# [Problem]
Return the data that follows exactly, with each line intact.

# [Material provided]
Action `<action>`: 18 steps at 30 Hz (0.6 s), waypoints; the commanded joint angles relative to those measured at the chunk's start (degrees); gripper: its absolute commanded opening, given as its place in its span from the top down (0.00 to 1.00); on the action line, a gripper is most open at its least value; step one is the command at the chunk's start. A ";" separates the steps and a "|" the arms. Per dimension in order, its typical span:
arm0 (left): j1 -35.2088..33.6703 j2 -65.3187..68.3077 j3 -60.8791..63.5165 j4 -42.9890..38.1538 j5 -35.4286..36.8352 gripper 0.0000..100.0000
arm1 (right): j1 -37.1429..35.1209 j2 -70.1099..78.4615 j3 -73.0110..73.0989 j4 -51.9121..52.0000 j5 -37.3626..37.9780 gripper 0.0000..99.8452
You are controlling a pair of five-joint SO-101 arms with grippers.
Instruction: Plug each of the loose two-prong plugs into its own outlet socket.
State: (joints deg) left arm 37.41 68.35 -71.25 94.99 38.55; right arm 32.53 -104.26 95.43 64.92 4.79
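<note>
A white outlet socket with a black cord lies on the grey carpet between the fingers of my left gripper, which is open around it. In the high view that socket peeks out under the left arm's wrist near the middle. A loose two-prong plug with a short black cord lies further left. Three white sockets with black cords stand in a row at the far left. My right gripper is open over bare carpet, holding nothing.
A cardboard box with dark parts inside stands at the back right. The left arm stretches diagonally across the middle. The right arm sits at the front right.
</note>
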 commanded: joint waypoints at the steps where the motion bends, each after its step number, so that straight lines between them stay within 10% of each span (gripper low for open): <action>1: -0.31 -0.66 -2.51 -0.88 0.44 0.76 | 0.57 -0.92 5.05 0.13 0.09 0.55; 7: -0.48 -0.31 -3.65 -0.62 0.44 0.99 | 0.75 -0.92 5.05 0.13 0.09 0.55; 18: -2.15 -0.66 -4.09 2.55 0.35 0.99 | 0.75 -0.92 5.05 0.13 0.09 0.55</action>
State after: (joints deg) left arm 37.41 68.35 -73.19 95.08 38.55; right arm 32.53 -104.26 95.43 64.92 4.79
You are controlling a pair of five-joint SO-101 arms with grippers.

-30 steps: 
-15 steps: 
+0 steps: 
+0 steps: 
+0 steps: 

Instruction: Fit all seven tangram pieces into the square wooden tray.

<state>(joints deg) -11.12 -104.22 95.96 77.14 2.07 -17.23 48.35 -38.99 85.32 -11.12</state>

# [Solved problem]
Action `<action>`: 18 steps at 30 Hz (0.6 s), waypoints; the commanded joint angles relative to those measured at the chunk's start (degrees); gripper: its absolute commanded opening, given as its place in its span from the top down (0.00 to 1.00); on the action line, a gripper is most open at its least value; step one is the command at the chunk's start. A ";" separates the steps and a "|" the arms. Per dimension in order, its typical span:
arm0 (left): j1 -35.2088..33.6703 j2 -65.3187..68.3077 j3 -60.8791..63.5165 j4 -42.9890..38.1538 j5 -35.4286..36.8352 gripper 0.0000..100.0000
arm1 (right): j1 -37.1429..35.1209 j2 -70.1099..78.4615 j3 -73.0110..73.0989 j4 -51.9121..52.0000 j5 -37.3626..37.9780 gripper 0.0000..99.8452
You are controlling a pair of five-joint SO-101 arms with grippers.
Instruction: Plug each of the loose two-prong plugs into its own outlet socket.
State: (joints deg) left arm 37.41 68.35 -71.25 94.99 38.55; right arm 32.53 -104.26 95.43 64.92 4.79
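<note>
A white outlet socket with a black cord lies on the grey carpet between the fingers of my left gripper, which is open around it. In the high view that socket peeks out under the left arm's wrist near the middle. A loose two-prong plug with a short black cord lies further left. Three white sockets with black cords stand in a row at the far left. My right gripper is open over bare carpet, holding nothing.
A cardboard box with dark parts inside stands at the back right. The left arm stretches diagonally across the middle. The right arm sits at the front right.
</note>
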 commanded: joint waypoints at the steps where the motion bends, each after its step number, so that straight lines between them stay within 10% of each span (gripper low for open): <action>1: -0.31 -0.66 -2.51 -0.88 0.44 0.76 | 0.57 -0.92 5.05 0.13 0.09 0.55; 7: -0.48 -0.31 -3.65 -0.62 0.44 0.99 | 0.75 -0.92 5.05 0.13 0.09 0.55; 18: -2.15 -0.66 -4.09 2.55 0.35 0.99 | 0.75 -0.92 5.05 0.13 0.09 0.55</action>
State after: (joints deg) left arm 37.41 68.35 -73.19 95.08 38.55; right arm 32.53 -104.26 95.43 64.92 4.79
You are controlling a pair of five-joint SO-101 arms with grippers.

-30 steps: 
-15 steps: 
+0 steps: 
+0 steps: 
+0 steps: 

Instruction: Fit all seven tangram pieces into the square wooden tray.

<state>(joints deg) -11.12 -104.22 95.96 77.14 2.07 -17.23 48.35 -38.99 85.32 -11.12</state>

Nothing further is required of this output.